What the exercise asks
Quote every line from the top of the listing down to and including the line that contains "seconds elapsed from".

Data block
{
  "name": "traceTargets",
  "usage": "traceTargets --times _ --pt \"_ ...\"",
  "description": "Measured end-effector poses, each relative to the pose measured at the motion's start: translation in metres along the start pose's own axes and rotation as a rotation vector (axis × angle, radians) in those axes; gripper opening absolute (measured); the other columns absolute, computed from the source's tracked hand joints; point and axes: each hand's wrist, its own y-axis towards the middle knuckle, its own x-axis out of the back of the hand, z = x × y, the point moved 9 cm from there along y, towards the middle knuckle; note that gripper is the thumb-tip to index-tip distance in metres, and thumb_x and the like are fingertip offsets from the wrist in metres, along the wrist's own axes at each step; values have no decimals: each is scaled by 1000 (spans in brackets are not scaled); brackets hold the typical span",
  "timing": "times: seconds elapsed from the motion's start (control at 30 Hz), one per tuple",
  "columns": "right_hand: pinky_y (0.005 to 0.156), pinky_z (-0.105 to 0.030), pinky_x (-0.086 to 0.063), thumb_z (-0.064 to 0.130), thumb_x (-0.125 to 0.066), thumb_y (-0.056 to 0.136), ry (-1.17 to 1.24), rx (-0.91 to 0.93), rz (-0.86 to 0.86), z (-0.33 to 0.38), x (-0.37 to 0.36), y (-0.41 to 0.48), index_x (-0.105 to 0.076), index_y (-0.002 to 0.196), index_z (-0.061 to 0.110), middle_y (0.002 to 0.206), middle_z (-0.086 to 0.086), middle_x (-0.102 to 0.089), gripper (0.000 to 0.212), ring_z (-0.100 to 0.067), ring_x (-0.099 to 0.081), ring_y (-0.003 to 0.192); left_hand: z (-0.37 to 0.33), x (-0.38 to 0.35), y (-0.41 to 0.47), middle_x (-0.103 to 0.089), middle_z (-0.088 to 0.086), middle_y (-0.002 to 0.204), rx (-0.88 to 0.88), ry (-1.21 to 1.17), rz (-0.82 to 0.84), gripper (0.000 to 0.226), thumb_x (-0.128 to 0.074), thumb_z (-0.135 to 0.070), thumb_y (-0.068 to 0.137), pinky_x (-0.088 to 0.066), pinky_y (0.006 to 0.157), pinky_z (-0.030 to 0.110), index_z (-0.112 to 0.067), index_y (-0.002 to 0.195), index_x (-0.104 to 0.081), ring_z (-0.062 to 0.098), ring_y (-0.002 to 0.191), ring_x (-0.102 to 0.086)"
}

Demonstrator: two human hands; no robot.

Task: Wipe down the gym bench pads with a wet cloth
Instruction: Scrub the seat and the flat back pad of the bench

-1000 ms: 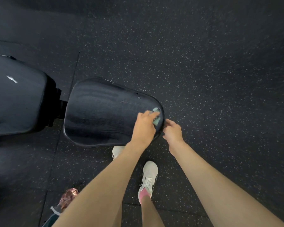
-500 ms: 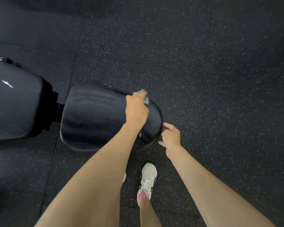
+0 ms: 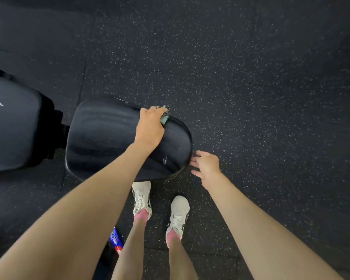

Task result
{
  "name": "traceTargets",
  "usage": "traceTargets --times _ --pt \"_ ...\"",
  "description": "Measured end-effector poses, each relative to the pose measured at the motion's start: translation in metres along the start pose's own axes and rotation as a rotation vector (axis × angle, radians) in those axes; gripper opening absolute (measured); the other columns absolute, computed from the source's tracked hand joints; point and axes: each hand's wrist, its own y-axis towards the middle knuckle, its own x-axis out of the back of the hand, z = x × y, the point moved 9 cm from there along y, towards the middle knuckle; note that gripper is the thumb-tip to index-tip distance in metres, and thumb_x and the like are fingertip offsets from the wrist in metres, along the wrist's own axes at each step; values have no decimals: each is scaled by 1000 (spans in brackets are not scaled); brackets hold the typical span",
  "timing": "times: seconds elapsed from the motion's start (control at 30 Hz), one per tuple",

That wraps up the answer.